Remembering the uproar when Sunderland's ‘Stadium of Light’ name was announced

In the very early hours of Wednesday, July 30, 1997, the media assembled in the Sports Bar at Sunderland AFC’s new ground to hear club chairman Bob Murray announce the stadium’s name – a once-in-a-century event.

After a peculiar preamble about “ideas and inspirations from a wide range of sources” and how the name would “radiate like a beacon” came the big moment.

Mr Murray, as he was, proclaimed: “Sunderland AFC proudly announce the name of their magnificent new stadium; and that is ‘The Sunderland Stadium of Light’.”

I was in the room and contributed to a polite round of applause; which was immediately followed by muttering.

The Echo's headline on the naming of the stadium on July 30, 1997.

“Light” referred to the area’s pit heritage and miners’ lamps. Quarter-of-a-century later people are used to the name. But when it was announced it went down like a gravel sandwich.

To his credit, deputy chairman John Fickling went outside to discuss the matter with a clearly irate crowd. The moment was captured in the BBC documentary Premier Passions. Feelings ran high. Supporters were thrilled with the stadium, but bewildered by its name.

Mssrs Murray and Fickling were good people and genuinely loved the club. However, they seemed to have miscalculated and supporters’ resentment was still rumbling following relegation from the Premier League.

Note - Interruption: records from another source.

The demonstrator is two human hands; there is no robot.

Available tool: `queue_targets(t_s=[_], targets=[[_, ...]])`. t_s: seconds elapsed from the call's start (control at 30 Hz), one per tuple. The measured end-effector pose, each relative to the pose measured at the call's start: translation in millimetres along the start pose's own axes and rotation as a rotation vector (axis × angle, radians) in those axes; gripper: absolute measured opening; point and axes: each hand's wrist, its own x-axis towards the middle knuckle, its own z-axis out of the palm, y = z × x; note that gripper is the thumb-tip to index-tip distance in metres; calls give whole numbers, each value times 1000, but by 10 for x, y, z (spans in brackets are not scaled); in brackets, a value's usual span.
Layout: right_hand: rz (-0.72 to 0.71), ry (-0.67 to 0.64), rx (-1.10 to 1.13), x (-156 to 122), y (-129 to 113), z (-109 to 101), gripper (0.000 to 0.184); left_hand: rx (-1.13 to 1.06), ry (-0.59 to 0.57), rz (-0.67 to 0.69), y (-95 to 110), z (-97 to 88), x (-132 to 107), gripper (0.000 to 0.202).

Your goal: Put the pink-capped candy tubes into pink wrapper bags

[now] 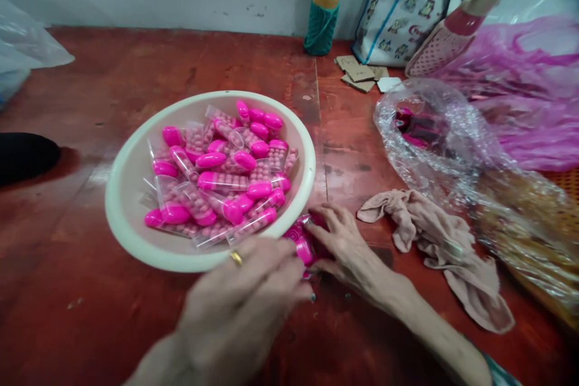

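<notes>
A pale basin [118,205] holds many clear tubes filled with small pink beads, with bright pink caps [175,213]. Just off its lower right rim, a shiny pink item [304,249] lies on the red-brown surface, its kind partly hidden by my hands. My right hand [346,247] has its fingers curved over this item's right side. In front of the basin, my left hand [246,298], with a gold ring, is slightly blurred. Its fingers are curled together close to the pink item, and their tips hide whatever they pinch.
A crumpled beige cloth [434,238] lies right of my hands. Behind it are a clear plastic bag [452,126] with dark pink pieces and a pink bag [534,84]. A bottle [323,12], printed tote [398,12] and cardboard pieces [357,71] stand or lie near the wall.
</notes>
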Motion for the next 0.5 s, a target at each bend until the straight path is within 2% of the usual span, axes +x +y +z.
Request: queue_targets(t_s=[0.03,0.07,0.13,0.2,0.27,0.33,0.5], targets=[[13,23,3,-34,-16,72,47,-33,53,40,59,120,-112,24],[19,59,20,-58,-29,122,37,-54,64,-36,94,247,-203,26],[5,146,99,-93,-53,159,18,-165,72,-267,103,476,-300,29],[3,242,194,-126,-81,140,6,-373,88,-513,69,626,-290,32],[54,289,302,-159,-119,101,7,-623,97,-683,35,693,-209,27],[171,276,455,-182,-165,67,8,-843,101,-783,23,707,-112,17],[471,270,850,-176,-252,74,17,-1159,212,-994,43,731,-8,4]])
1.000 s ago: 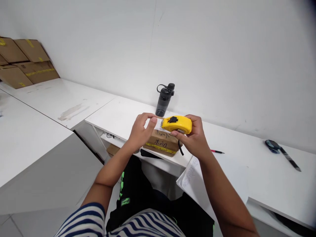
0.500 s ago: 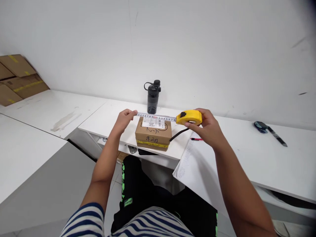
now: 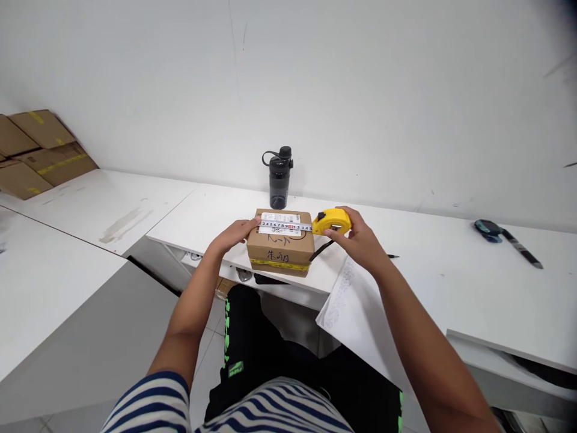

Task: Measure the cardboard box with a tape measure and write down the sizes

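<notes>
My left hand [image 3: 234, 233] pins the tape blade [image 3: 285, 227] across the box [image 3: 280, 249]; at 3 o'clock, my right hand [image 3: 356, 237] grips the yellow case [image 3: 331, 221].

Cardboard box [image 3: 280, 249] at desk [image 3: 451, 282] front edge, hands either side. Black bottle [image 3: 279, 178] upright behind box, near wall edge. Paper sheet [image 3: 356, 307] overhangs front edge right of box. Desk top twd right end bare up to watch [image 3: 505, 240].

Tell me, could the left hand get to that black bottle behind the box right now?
Probably yes. The left hand rests at the box's left edge, pinning the tape's end, and the bottle stands just beyond on bare desk. It would have to let go of the tape first.
</notes>
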Demonstrator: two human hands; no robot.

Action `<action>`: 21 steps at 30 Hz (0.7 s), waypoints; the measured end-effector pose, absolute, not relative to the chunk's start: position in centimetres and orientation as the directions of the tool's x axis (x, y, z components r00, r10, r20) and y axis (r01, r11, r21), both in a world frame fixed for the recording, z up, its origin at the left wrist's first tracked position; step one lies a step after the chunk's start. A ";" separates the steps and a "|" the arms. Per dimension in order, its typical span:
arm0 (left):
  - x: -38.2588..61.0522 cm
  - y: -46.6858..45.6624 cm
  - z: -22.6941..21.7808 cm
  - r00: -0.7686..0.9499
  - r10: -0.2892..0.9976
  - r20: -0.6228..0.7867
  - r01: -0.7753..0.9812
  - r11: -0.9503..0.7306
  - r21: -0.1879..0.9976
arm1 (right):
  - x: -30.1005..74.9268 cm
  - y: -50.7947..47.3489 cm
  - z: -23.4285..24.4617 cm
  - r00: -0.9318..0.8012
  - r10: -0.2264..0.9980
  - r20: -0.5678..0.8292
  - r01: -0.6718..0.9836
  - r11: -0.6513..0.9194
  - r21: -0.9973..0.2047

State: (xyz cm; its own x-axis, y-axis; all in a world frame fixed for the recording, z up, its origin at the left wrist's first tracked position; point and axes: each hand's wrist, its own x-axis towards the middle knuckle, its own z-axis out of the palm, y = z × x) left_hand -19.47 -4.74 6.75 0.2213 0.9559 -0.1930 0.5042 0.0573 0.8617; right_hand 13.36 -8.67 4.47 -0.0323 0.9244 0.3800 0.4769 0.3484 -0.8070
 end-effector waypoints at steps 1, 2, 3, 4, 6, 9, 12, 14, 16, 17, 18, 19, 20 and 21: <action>-19.5 -4.6 7.0 0.238 0.953 -0.186 0.504 0.043 0.863 | 13.3 -8.8 4.6 -0.012 0.917 0.398 0.513 0.347 -0.785; -19.6 -4.5 7.3 0.250 0.953 -0.170 0.503 0.023 0.864 | 13.1 -8.9 4.8 0.004 0.909 0.417 0.545 0.348 -0.763; -19.6 -4.5 7.8 0.255 0.956 -0.149 0.500 0.002 0.866 | 13.0 -9.1 5.0 0.016 0.898 0.440 0.569 0.353 -0.743; -19.6 -4.8 8.4 0.255 0.959 -0.120 0.491 -0.021 0.871 | 12.8 -9.4 5.2 0.029 0.883 0.468 0.583 0.365 -0.725; -19.6 -6.2 10.2 0.239 0.971 -0.022 0.459 -0.093 0.884 | 12.6 -10.5 5.7 0.061 0.838 0.542 0.594 0.406 -0.694; -18.5 -10.7 12.7 0.148 0.964 0.220 0.424 -0.263 0.866 | 12.6 -13.8 5.9 0.065 0.723 0.688 0.571 0.538 -0.620; -15.5 -15.9 12.8 0.122 0.949 0.291 0.413 -0.315 0.855 | 12.8 -18.1 5.0 -0.006 0.584 0.812 0.620 0.639 -0.455; -12.6 -18.3 10.9 0.236 0.925 0.297 0.387 -0.370 0.845 | 12.9 -20.6 3.7 -0.059 0.545 0.837 0.679 0.636 -0.366; -9.6 -19.4 8.2 0.328 0.913 0.241 0.355 -0.356 0.864 | 12.9 -22.1 2.2 -0.082 0.557 0.826 0.690 0.630 -0.357; -8.2 -19.6 6.8 0.358 0.911 0.206 0.309 -0.324 0.894 | 12.8 -22.5 1.4 -0.077 0.573 0.816 0.677 0.631 -0.379; -6.9 -19.5 5.5 0.393 0.906 0.158 0.242 -0.268 0.932 | 12.8 -22.8 0.7 -0.049 0.595 0.803 0.658 0.624 -0.422; -5.7 -19.4 4.3 0.432 0.895 0.111 0.154 -0.195 0.969 | 12.7 -22.9 0.0 -0.002 0.619 0.786 0.629 0.612 -0.480; -4.6 -19.2 3.3 0.477 0.876 0.069 0.061 -0.111 0.992 | 12.6 -22.9 -0.5 0.053 0.646 0.762 0.591 0.595 -0.545; -3.7 -19.0 2.5 0.517 0.855 0.043 -0.029 -0.032 0.999 | 12.6 -22.8 -0.9 0.103 0.672 0.733 0.548 0.576 -0.606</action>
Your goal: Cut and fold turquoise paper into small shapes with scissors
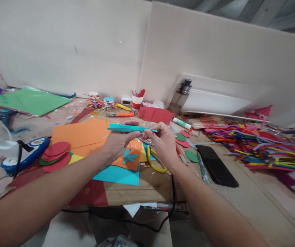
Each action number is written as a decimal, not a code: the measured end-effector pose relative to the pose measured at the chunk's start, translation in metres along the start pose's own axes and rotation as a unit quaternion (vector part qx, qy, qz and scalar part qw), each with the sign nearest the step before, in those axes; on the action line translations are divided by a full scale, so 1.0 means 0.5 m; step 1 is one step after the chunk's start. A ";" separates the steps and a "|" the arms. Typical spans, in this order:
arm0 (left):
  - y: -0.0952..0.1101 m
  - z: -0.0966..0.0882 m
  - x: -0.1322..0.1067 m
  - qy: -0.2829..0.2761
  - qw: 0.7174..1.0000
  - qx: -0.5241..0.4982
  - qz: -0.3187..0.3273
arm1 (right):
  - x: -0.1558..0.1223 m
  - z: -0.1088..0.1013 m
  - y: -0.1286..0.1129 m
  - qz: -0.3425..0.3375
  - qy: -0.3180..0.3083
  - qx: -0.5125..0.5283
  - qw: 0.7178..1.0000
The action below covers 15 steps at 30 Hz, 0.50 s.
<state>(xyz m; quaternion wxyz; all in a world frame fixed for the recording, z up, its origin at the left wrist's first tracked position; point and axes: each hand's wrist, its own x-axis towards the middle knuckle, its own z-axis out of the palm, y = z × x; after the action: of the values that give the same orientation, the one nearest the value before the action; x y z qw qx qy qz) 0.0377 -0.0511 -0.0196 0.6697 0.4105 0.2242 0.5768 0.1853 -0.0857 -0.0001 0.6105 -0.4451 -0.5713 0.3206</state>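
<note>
Between my two hands is a folded strip of blue paper, held up level over the table. My left hand is closed on its left and middle part, thumb in front and fingers behind. The right end is pinched by my right hand. Below lie orange paper sheets, small blue paper cutouts on an orange piece, and a blue sheet. Yellow-handled scissors rest under my right hand, their blades mostly hidden.
Red and green paper circles sit at left beside a blue power strip. A black phone and a pile of pipe cleaners are on the right. Behind are red paper pieces, a cup and a glue stick.
</note>
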 end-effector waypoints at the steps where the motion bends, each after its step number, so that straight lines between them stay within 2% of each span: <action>1: 0.000 0.000 0.000 0.002 1.000 0.014 0.006 | 0.000 0.001 0.002 0.003 -0.009 0.005 1.000; 8: -0.003 -0.003 0.005 0.008 0.998 0.027 0.049 | -0.003 0.004 0.007 -0.080 0.033 -0.037 0.996; 15: -0.001 0.004 -0.002 -0.013 0.999 0.015 0.043 | -0.013 0.009 -0.010 -0.045 0.021 0.010 0.999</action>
<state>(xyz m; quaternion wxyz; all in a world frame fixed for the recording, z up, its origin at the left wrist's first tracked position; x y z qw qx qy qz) 0.0391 -0.0528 -0.0193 0.6408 0.4375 0.2064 0.5962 0.1792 -0.0927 0.0013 0.6406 -0.4195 -0.5745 0.2891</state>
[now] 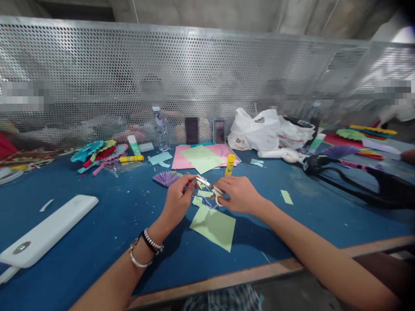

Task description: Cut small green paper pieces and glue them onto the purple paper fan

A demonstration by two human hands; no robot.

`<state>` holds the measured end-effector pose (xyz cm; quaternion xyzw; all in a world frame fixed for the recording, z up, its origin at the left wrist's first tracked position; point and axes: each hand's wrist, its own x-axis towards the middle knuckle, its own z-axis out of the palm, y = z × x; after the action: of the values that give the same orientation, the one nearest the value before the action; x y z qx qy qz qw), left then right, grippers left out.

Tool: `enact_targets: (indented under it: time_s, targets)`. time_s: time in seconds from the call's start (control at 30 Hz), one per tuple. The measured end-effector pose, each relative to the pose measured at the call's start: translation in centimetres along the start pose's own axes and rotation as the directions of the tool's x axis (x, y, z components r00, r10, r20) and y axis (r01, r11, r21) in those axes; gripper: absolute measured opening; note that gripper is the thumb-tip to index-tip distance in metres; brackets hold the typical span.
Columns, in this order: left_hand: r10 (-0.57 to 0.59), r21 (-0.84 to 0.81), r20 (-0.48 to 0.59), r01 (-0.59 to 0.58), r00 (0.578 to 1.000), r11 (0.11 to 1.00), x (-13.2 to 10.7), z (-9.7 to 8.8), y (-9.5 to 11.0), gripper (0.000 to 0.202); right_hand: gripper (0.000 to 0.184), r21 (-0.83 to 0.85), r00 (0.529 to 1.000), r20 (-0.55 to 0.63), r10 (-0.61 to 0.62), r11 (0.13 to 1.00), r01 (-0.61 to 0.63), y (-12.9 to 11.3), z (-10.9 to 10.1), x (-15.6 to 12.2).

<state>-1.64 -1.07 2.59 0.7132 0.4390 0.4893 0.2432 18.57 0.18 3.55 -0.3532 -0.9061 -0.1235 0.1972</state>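
Note:
My right hand [240,193] grips white-handled scissors [219,200], their blades pointing left toward my other hand. My left hand [177,198] is closed in a pinch at the blade tips; whatever lies between its fingers is too small to make out. Beneath both hands are green paper scraps [205,194] and a thin purple strip. A square of light green paper [214,225] lies just in front of them. Behind my left hand rests a pleated purple paper fan [166,178]. A yellow glue stick [230,164] stands upright behind my right hand.
Pink sheets [180,160] lie under a green sheet [203,158]. A water bottle [161,131], white plastic bags [254,129] and colourful pleated paper [97,154] line the back. A white power bank [52,229] lies left, a black bag [366,181] right.

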Motion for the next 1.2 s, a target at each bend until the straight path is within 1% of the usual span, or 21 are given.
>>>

No one outside SAFC’s boardroom seemed enthused. Everyone had another preference and relegation had scuppered the idea of a sponsor’s name.

In the days after the announcement the Echo's letters page was an unforgiving place.

The Echo editorial of July 30 said: “Many fans will be disappointed that the location and the site’s historic past have not been reflected in the name. Wearmouth was the fans’ favourite in our own recent survey.”

The paper's letters page was completely unforgiving. Not one supportive letter arrived. Had one been received, it would have been published.

One letter writer opined: “Long-term quirkiness and eccentricity have now given way to full-blown delusional psychosis.”

Another correspondent said: “The name of the stadium is, quite frankly, embarrassing and does nothing to restore the pride of the supporters.”

Also: “The capacity of Sunderland FC’s directors to score own goals seems to know no bounds.”

Many such harshly worded letters arrived. Occasionally the writer’s anger took them completely overboard.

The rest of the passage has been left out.